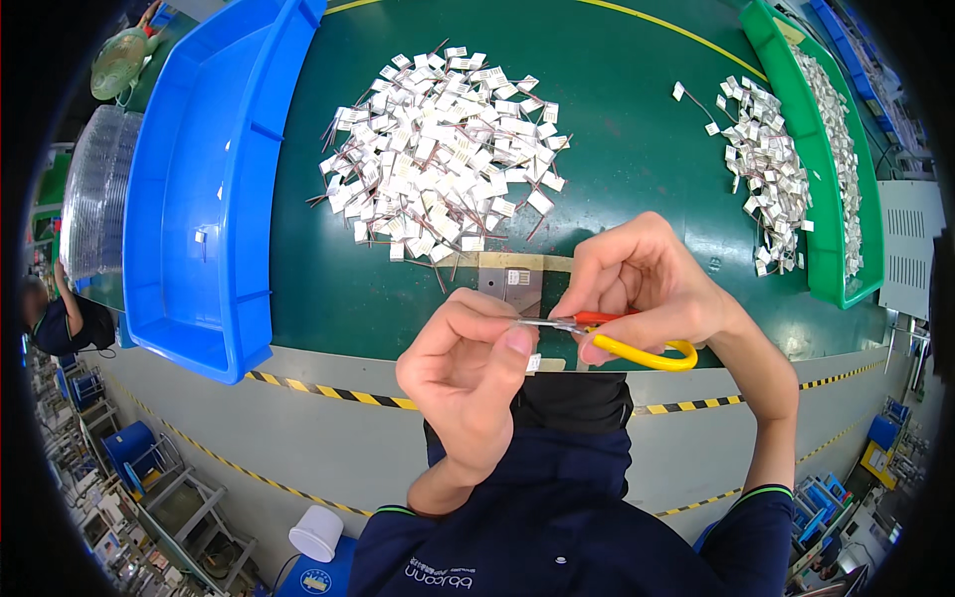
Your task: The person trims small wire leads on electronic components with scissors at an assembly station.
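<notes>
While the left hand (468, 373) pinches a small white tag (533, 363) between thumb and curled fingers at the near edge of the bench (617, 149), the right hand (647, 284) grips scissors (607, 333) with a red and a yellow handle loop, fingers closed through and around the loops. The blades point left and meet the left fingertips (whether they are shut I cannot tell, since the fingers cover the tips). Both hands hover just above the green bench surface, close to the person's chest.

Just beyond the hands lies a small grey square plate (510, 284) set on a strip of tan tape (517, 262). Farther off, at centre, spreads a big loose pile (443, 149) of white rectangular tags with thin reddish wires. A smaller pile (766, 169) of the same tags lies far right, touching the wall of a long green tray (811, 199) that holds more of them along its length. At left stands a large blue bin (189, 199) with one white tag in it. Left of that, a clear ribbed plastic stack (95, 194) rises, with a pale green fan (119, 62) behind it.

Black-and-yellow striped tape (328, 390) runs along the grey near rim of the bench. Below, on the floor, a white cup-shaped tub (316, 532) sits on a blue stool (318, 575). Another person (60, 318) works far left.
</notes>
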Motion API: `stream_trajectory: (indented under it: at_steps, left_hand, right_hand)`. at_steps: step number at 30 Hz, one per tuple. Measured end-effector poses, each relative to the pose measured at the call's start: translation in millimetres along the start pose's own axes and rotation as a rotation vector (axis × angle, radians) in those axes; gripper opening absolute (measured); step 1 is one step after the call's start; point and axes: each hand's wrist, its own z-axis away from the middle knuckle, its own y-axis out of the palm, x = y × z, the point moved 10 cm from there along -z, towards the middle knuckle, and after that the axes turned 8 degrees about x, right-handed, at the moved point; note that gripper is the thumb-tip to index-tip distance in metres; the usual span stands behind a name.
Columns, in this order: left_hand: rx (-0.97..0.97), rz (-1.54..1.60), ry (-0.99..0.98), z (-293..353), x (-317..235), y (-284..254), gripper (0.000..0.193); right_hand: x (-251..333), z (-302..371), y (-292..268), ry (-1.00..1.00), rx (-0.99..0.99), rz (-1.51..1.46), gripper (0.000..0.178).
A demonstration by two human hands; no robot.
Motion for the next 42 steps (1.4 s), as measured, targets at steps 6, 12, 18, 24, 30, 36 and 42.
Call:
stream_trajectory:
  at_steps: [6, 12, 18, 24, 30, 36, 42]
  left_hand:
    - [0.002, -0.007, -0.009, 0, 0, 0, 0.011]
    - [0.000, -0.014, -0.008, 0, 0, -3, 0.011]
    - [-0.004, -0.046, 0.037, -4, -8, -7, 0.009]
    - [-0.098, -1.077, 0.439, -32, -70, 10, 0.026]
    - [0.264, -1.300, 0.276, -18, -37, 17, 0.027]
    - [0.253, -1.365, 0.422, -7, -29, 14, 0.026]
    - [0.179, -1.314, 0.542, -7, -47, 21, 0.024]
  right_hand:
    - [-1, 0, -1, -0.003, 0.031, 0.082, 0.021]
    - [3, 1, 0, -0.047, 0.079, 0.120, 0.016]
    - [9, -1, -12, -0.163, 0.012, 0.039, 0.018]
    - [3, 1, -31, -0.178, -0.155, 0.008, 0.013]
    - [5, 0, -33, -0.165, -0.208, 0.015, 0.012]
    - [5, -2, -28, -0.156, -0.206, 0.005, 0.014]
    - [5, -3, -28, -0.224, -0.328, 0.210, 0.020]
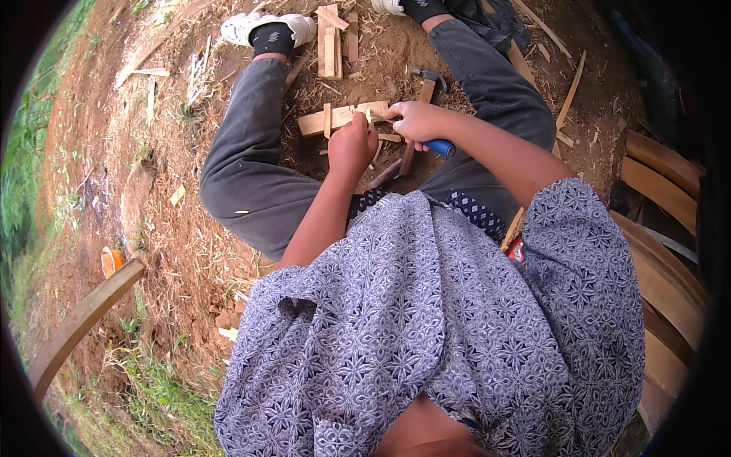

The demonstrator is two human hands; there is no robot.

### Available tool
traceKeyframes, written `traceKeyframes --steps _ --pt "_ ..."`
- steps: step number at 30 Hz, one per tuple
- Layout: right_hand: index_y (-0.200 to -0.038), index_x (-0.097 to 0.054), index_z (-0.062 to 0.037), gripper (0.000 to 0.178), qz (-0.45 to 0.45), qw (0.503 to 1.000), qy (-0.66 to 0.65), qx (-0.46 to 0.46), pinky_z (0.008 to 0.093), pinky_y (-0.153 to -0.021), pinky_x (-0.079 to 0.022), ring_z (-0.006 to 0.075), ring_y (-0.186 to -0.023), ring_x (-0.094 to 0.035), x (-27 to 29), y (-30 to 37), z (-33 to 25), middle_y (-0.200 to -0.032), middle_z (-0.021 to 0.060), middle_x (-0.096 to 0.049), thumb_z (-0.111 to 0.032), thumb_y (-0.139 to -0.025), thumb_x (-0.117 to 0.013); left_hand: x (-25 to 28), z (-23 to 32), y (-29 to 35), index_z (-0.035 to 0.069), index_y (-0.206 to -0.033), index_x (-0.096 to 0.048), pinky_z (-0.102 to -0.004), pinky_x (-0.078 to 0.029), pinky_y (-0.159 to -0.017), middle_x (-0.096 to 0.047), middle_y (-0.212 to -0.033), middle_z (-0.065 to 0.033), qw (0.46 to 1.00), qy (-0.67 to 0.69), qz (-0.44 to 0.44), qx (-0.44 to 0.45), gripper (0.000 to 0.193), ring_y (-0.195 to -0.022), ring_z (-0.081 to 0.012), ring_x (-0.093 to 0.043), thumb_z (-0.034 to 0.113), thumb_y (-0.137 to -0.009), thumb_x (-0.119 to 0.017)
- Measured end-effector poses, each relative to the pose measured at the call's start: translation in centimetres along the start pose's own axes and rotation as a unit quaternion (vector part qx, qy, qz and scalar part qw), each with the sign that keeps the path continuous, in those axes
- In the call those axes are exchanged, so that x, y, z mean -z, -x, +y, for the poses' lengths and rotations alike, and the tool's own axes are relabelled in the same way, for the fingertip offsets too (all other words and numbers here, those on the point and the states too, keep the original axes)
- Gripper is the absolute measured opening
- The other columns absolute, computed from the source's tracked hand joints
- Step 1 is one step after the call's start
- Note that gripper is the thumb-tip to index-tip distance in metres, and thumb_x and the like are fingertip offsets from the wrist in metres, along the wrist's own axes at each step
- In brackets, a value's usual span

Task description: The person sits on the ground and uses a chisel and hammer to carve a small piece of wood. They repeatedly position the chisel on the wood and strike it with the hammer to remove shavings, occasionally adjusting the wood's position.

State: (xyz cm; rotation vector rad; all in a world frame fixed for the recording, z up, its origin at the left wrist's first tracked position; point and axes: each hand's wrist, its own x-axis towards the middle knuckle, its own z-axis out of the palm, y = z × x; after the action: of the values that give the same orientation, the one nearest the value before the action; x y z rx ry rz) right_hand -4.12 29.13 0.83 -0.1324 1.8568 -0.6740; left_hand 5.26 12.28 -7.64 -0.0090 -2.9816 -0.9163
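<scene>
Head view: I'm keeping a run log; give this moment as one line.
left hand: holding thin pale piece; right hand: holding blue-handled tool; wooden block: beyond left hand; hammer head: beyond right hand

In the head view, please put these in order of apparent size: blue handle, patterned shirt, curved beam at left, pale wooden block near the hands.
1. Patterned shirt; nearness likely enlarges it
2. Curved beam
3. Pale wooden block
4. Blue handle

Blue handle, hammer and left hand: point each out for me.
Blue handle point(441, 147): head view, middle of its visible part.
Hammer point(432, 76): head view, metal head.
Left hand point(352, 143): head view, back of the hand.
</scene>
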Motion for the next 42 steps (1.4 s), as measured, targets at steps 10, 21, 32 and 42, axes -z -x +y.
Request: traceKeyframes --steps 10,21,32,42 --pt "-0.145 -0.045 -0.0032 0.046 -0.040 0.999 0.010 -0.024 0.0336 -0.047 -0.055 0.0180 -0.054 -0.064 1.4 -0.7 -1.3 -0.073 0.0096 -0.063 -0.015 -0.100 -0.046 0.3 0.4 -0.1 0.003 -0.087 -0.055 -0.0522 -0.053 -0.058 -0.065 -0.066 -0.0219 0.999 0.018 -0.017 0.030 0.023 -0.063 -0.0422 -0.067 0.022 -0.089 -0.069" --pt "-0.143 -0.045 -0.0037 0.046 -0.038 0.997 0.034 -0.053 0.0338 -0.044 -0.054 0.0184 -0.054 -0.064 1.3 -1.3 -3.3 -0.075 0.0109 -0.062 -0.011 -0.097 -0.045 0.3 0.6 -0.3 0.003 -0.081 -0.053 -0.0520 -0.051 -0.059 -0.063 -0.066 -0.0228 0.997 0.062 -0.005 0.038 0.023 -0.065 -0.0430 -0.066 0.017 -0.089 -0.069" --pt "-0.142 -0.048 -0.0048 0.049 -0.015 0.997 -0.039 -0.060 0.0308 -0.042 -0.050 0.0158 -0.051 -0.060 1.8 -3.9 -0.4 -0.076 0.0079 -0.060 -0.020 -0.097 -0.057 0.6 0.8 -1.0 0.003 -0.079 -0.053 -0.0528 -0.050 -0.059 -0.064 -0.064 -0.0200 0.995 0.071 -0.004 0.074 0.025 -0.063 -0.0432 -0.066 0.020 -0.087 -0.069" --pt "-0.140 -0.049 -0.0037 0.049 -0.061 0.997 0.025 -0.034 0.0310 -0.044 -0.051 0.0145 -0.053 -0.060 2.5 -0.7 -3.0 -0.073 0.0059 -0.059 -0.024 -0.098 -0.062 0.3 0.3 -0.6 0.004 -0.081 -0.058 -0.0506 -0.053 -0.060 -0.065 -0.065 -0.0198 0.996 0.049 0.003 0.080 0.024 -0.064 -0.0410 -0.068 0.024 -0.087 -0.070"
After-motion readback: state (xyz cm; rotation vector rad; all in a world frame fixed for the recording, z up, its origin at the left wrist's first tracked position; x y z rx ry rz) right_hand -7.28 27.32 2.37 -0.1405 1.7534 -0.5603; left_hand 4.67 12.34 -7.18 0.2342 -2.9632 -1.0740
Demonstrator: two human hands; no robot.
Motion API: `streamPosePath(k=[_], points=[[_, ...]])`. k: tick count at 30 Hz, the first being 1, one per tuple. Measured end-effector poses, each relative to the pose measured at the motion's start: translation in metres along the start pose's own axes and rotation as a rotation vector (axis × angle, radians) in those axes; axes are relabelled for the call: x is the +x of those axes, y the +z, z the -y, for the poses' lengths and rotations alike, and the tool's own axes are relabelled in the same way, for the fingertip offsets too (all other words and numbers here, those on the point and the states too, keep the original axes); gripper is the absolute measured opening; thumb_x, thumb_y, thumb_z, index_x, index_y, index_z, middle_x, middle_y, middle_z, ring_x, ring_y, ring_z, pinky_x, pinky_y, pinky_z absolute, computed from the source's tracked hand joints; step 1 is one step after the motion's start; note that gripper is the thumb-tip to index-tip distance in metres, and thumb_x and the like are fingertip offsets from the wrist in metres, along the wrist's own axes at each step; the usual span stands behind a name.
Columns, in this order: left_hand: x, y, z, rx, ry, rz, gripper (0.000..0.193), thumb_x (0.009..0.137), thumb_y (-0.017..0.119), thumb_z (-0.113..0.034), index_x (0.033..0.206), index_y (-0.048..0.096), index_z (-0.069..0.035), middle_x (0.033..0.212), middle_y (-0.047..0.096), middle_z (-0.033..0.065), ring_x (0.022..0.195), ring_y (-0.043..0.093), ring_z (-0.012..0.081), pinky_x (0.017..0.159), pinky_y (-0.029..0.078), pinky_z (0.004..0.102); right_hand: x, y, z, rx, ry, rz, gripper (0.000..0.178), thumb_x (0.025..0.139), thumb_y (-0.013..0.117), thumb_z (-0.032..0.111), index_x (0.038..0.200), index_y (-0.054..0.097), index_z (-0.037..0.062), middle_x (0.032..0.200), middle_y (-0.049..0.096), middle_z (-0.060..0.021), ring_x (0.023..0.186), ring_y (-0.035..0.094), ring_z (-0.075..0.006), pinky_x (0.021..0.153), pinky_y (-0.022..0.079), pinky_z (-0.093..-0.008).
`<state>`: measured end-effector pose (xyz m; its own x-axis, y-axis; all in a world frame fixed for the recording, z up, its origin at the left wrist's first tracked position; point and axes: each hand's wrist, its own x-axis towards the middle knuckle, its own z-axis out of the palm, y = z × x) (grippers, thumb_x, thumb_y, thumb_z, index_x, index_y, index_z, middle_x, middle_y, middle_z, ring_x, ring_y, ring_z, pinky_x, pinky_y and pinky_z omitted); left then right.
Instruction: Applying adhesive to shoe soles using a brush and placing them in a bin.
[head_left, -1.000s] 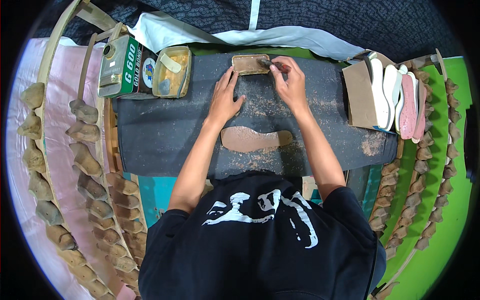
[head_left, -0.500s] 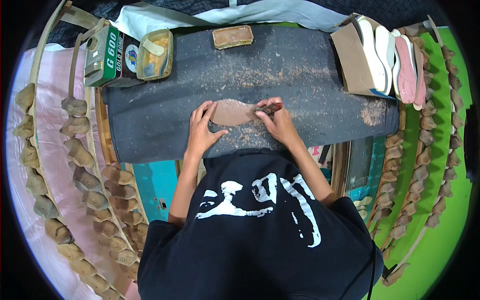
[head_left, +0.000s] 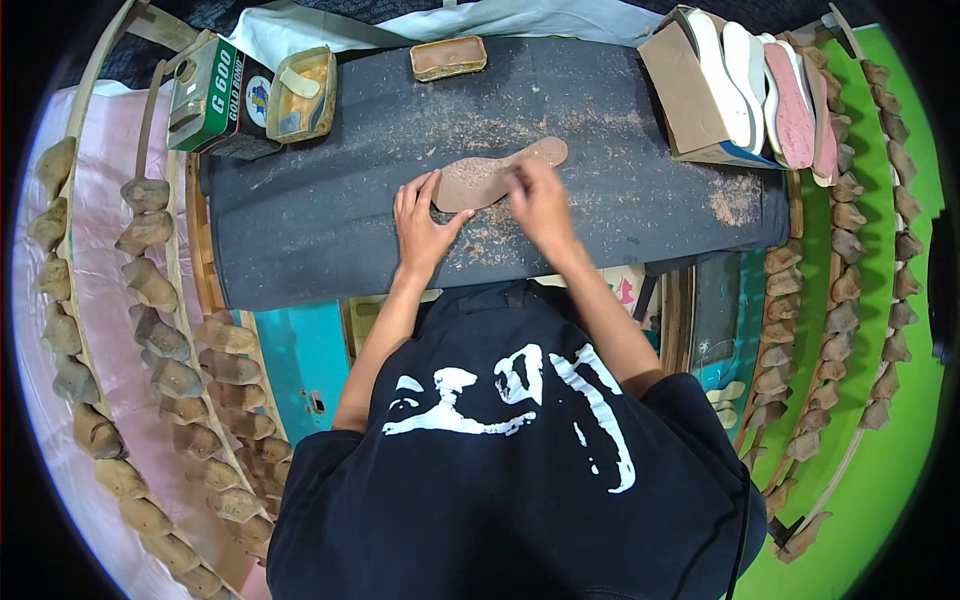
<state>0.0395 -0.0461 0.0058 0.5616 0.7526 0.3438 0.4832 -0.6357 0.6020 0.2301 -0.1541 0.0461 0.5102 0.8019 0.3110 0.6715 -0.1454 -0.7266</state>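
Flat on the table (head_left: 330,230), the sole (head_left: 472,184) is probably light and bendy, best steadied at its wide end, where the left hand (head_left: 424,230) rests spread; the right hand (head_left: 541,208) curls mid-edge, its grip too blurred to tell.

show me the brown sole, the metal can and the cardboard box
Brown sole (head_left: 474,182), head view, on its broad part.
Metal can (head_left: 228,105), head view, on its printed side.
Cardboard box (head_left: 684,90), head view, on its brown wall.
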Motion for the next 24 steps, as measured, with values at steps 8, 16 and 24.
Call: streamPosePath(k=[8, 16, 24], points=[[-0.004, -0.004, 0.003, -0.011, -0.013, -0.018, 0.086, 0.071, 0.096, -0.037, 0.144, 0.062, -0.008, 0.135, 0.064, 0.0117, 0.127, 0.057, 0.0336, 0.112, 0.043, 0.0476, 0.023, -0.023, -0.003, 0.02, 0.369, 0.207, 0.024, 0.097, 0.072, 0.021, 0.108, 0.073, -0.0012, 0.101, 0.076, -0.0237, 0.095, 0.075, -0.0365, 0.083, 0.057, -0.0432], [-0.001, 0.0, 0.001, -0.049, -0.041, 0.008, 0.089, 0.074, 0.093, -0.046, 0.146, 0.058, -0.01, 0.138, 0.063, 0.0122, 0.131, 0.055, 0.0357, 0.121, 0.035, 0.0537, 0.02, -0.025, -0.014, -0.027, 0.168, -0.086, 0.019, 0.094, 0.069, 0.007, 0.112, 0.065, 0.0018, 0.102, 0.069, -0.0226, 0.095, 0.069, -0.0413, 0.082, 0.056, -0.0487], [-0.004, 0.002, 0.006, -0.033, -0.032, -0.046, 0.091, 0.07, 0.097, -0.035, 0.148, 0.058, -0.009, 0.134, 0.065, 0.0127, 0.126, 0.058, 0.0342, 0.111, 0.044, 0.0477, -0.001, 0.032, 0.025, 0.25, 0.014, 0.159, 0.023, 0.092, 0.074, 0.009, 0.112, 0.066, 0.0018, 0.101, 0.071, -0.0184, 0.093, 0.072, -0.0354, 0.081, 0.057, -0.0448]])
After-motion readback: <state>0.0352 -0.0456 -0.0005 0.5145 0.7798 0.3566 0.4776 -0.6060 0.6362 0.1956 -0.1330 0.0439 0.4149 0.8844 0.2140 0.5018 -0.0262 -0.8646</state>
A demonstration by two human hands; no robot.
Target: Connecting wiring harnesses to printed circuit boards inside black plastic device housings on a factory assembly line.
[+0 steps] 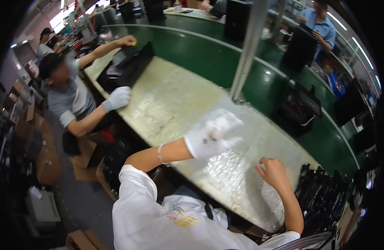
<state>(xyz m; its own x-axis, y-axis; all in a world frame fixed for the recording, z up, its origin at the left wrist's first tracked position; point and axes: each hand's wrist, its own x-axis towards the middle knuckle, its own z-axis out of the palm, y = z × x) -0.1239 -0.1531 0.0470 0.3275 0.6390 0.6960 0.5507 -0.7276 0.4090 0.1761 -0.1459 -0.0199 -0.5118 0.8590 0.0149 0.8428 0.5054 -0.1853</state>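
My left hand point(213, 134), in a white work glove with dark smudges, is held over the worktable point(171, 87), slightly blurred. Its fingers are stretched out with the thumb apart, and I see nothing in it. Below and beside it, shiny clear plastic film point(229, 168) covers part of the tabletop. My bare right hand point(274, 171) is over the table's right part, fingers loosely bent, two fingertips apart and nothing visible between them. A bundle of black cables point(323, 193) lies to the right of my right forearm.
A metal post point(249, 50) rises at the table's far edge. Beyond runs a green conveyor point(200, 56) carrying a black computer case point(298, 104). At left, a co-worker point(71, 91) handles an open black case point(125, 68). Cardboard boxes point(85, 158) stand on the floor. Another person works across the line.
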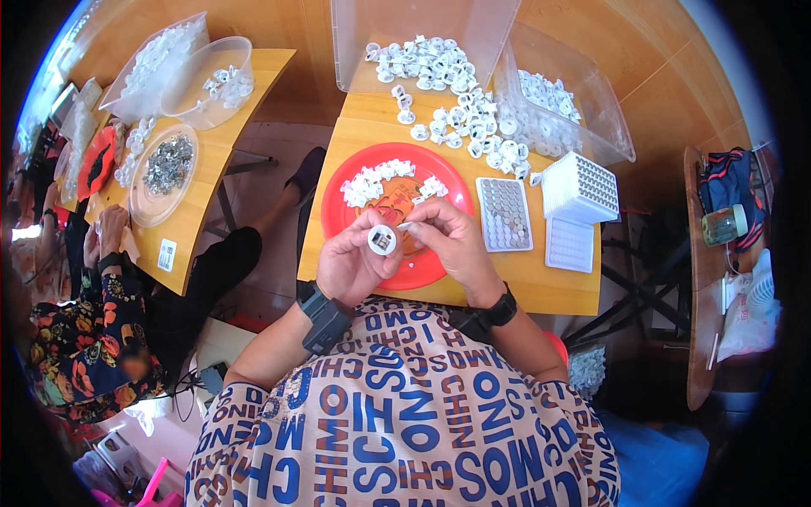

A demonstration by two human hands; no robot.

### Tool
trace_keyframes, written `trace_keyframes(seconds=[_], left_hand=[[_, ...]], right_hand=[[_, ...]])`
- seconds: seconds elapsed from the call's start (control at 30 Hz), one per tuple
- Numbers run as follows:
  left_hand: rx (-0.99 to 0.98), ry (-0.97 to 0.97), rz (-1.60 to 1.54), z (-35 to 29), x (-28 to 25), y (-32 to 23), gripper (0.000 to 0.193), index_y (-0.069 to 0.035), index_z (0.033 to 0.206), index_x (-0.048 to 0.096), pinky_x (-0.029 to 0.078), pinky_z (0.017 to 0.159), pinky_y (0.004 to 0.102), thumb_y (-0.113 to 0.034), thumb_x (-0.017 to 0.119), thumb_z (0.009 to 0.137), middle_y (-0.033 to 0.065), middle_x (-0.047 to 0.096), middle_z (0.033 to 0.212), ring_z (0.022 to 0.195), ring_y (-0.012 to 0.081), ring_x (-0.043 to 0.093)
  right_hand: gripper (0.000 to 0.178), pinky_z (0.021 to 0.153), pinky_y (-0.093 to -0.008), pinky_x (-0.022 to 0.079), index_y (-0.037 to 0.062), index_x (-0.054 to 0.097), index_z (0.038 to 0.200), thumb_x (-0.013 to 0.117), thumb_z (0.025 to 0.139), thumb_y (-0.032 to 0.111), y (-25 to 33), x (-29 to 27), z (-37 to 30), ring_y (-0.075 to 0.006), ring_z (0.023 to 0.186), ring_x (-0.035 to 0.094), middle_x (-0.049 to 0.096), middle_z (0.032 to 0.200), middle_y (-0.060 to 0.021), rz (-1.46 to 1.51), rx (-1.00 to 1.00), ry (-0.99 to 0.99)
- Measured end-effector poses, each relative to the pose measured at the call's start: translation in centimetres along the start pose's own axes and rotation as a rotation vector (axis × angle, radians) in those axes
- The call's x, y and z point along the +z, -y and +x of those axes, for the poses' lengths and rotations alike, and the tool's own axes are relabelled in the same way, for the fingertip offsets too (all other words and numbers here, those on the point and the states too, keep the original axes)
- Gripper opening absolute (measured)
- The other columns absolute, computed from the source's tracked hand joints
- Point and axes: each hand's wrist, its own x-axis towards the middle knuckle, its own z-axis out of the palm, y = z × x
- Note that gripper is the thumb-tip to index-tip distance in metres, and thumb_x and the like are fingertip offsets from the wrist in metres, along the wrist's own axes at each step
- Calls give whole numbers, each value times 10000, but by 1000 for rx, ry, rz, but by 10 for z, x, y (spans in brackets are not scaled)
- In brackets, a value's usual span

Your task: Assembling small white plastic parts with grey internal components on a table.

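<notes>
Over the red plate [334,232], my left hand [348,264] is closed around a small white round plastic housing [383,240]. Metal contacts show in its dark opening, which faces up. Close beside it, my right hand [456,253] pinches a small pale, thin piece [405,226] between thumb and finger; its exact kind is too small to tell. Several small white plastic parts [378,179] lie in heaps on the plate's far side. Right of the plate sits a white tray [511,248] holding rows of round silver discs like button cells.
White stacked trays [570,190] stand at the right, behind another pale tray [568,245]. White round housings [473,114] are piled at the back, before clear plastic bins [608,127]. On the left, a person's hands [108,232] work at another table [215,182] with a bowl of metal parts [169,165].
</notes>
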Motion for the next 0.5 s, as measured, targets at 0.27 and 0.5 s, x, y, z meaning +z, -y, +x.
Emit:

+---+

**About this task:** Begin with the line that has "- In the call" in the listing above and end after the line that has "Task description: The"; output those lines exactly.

**Answer area:**
- In the call those axes are exchanged, so that x, y, z mean -z, -x, +y, for the poses' lengths and rotations alike, and the tool's own axes are relabelled in the same way, for the fingertip offsets too (all other words and numbers here, those on the point and the states too, keep the original axes)
- Gripper is the absolute measured opening
- The other columns absolute, computed from the source's tracked hand joints
- Step 1 is one step after the call's start
- Note that gripper is the thumb-tip to index-tip distance in metres, and thumb_x and the like are fingertip offsets from the wrist in metres, along the wrist's own axes at each step
- In brackets, a value's usual span

Task description: The person sits on the ground and uses a chisel and hammer to carve a small piece of wood. They repeatedly position the chisel on the wood and strike it with the hammer to remove shavings, occasionally adjusting the wood's position.

Nothing else is needed, and the exercise is over.